### TASK DETAILS
Return each line of the data below that contains the string "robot".

### INFORMATION GIVEN
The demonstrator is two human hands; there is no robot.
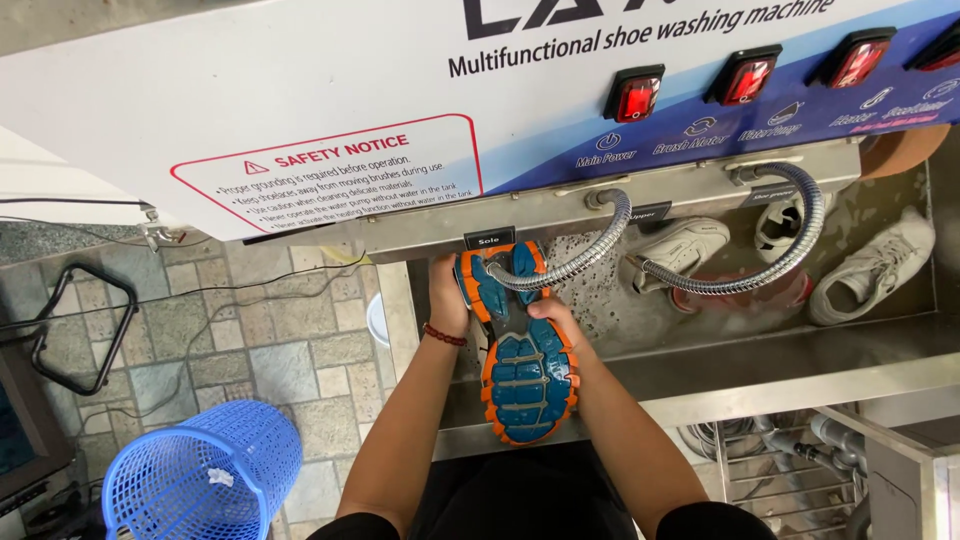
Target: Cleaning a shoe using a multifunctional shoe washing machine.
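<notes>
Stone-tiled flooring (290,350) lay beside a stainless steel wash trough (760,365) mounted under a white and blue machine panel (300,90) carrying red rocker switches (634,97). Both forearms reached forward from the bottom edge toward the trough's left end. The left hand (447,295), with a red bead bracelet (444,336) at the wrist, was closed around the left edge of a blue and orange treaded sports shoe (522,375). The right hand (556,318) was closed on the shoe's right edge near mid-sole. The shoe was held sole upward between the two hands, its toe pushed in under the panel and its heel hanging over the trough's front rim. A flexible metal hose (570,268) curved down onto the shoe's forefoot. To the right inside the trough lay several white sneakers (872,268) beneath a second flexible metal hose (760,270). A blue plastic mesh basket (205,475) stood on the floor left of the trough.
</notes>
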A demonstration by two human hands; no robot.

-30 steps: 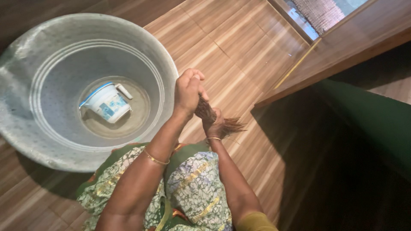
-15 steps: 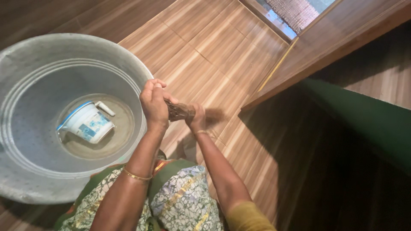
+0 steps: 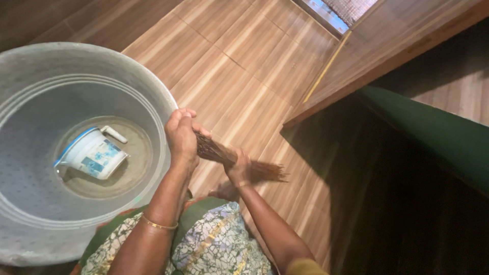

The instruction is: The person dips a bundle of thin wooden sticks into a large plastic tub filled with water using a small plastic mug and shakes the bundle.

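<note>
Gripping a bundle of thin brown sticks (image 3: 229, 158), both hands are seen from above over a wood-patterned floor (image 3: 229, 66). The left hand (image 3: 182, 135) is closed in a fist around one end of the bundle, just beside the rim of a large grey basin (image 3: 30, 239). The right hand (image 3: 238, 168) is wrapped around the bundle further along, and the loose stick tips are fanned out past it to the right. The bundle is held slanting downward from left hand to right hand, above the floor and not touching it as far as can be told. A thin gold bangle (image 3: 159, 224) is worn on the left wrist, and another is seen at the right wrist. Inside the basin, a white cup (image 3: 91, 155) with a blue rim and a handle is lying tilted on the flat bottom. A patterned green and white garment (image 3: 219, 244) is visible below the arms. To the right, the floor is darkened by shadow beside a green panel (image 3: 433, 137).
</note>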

### ANSWER
The demonstrator is two human hands; there is no robot.
A demonstration by two human hands; no robot.

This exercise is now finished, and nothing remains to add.